一方、上昇を続ける株は減りつつあり、2024年末までには、殆どの株式市場は問題を抱えるでしょう。

 

日本には、人口減少、移民受け入れを認めない等の問題があります。

 

日銀は、まだETFを購入するお金があるので、2024年に株価が下がる可能性は低いでしょう。(筆者注:ロジャーズ氏は、日銀は、今までどおり、ETFを買って、株価を買い支える可能性が高いと考えている)

 

私は、日銀がETFを購入するのに合わせて、(筆者注、日本株の)ETF保有していましたが、かなり、高値をつけた段階で売却しました。(筆者注、日銀の買い支えを見越して、ETFを購入して、価格があがった時点で、利益を確定した)

 

日本では新たな世代が株式投資をはじめており、資金流入の勢いがあります。2024年には、日経平均株価は4万円を突破するかもしれません。

 

歴史上、通貨安で、経済を再生させた国はありません。日銀は、金利を、市場に委ねるべきです。

 

世界中で、債権、株、不動産はバブルの様相を呈しています。残された割安な投資対象はコモデティです。実物資産への投資は良い選択です。

 

ロジャーズ氏は、「世界中で、債権、株、不動産はバブルの様相」と判断しています。

 

バブルが崩壊すれば、ETFの株価もさがります。

 

ロジャーズ氏は、世界で、バブルは崩壊すると考えます。日本では、日銀が政策を変更しなければ、株価が下がる局面では、日銀は、ETFを購入します。その結果、2024年に日本株が下がる可能性は低いと考えています。

 

もちろん、2025年以降はわかりません。
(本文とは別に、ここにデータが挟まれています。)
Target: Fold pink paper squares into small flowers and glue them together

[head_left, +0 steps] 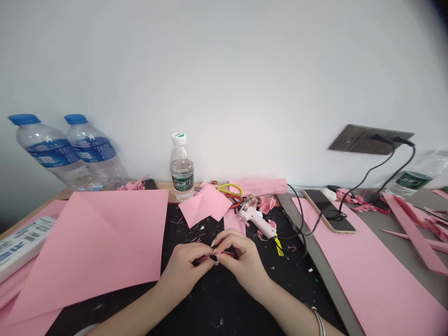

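My left hand (185,268) and my right hand (241,261) meet over the black mat (224,303). Both pinch a small folded piece of pink paper (229,254), mostly hidden by the fingers. Just beyond them lie pink paper squares (205,205). A pink glue gun (257,220) rests to the right of the squares, beside scissors with yellow and red handles (231,190). A large pink sheet (105,247) is left of my hands.
A small water bottle (182,172) stands by the wall, with two larger bottles (94,154) at the left. On the right are a phone (329,210), black cables, a long pink sheet (367,266) and pink strips (413,233). A white box (24,245) lies far left.
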A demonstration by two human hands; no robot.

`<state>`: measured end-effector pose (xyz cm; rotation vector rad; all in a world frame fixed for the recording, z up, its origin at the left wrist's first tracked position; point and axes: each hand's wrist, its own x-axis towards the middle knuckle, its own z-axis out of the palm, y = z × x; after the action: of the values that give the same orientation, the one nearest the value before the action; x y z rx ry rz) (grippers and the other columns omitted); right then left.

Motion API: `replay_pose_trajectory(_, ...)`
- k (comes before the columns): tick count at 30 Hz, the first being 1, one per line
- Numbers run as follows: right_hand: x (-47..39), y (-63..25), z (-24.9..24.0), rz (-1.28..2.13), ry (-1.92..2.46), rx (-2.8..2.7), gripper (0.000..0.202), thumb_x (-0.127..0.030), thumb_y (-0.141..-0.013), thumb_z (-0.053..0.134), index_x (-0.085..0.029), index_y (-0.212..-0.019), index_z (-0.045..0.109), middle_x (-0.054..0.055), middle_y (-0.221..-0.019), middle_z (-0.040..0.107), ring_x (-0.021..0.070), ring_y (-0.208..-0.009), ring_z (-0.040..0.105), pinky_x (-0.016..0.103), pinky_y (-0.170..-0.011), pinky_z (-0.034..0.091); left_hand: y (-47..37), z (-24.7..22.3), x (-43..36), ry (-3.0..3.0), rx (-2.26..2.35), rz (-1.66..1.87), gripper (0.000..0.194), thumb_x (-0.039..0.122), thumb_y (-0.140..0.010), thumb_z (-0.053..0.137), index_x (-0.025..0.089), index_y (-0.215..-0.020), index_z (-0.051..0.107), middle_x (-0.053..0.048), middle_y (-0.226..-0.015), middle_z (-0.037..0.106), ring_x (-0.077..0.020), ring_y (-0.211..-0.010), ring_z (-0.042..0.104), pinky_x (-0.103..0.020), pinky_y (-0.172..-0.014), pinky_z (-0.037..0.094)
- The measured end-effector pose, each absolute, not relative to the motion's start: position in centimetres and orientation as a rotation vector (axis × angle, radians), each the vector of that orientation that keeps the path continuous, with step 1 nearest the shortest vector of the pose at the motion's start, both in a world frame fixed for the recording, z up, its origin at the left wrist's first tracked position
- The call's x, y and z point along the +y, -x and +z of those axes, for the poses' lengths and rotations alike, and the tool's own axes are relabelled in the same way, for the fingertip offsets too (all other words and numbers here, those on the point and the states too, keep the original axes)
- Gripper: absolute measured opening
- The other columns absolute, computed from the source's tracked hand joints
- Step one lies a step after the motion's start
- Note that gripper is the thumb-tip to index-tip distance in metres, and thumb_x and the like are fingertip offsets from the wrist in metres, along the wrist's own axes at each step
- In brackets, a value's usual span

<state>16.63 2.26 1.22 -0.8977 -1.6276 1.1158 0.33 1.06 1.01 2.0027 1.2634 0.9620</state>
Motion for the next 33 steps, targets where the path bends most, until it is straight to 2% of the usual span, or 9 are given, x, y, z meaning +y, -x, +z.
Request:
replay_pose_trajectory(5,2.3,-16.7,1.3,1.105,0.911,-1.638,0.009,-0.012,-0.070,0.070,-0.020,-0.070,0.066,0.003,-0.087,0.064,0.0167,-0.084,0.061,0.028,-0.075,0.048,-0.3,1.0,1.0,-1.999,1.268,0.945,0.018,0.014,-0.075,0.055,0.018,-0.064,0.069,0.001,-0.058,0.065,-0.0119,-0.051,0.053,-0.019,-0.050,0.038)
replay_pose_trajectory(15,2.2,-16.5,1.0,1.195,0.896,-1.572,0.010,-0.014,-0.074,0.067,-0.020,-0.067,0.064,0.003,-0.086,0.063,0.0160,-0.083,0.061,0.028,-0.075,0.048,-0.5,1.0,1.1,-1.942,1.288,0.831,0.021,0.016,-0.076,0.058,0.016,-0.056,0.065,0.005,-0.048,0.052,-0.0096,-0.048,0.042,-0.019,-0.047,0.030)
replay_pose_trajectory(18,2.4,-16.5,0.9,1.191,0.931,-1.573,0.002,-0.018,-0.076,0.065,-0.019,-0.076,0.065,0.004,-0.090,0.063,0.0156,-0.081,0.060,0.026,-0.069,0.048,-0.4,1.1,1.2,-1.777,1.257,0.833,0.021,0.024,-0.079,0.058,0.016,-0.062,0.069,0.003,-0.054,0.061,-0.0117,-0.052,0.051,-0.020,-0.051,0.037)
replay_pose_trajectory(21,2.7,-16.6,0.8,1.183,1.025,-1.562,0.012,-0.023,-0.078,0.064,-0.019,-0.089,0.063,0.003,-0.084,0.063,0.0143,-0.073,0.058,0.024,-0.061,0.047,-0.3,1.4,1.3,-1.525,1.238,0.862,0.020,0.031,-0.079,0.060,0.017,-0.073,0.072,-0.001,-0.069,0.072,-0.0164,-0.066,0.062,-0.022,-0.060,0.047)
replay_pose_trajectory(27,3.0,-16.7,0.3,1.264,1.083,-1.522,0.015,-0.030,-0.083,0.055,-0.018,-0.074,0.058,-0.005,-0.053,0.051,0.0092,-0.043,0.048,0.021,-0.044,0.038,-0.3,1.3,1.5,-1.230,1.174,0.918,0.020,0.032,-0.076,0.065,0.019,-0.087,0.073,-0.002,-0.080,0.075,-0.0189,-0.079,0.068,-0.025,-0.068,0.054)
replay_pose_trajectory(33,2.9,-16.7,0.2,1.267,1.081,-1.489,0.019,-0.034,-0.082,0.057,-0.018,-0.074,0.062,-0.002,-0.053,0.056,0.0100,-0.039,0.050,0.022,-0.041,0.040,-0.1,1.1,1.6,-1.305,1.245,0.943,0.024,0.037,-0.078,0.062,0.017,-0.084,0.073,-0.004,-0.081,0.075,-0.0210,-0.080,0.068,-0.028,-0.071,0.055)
ただし、日銀が買い支えれば、崩壊の時期は、他の国よりは、若干遅れる可能性はあります。

 

三ツ谷 誠氏は、日銀が、ETFを売る場合を想定していますが、ロジャーズ氏は、日銀にお金があれば、当面は、株価が下がる局面では、日銀は、ETFを購入すると考えています。

 

2024年に、新NISAで、新たな世代が株式投資を始めます。

 

2024年に、米株はともかく、日本株が大きく下がれば、政権が転覆します。

 

そのリスクを考えれば、2024年には、日銀は、ETFを購入して、株価を支えると思われます。

 

ただし、日銀は、どこかで、ETFを売却して、株式市場から、退出するはずです。



参考文献は、まとめて後で紹介します。

 

今回は、ここまでです。

 

【免責事項】

この記事は、有価証券への投資を勧誘することを目的としておらず、また何らかの保証・約束をするものではありません。投資に関する決定は読者自身のご判断において行っていただきますようお願い申し上げます。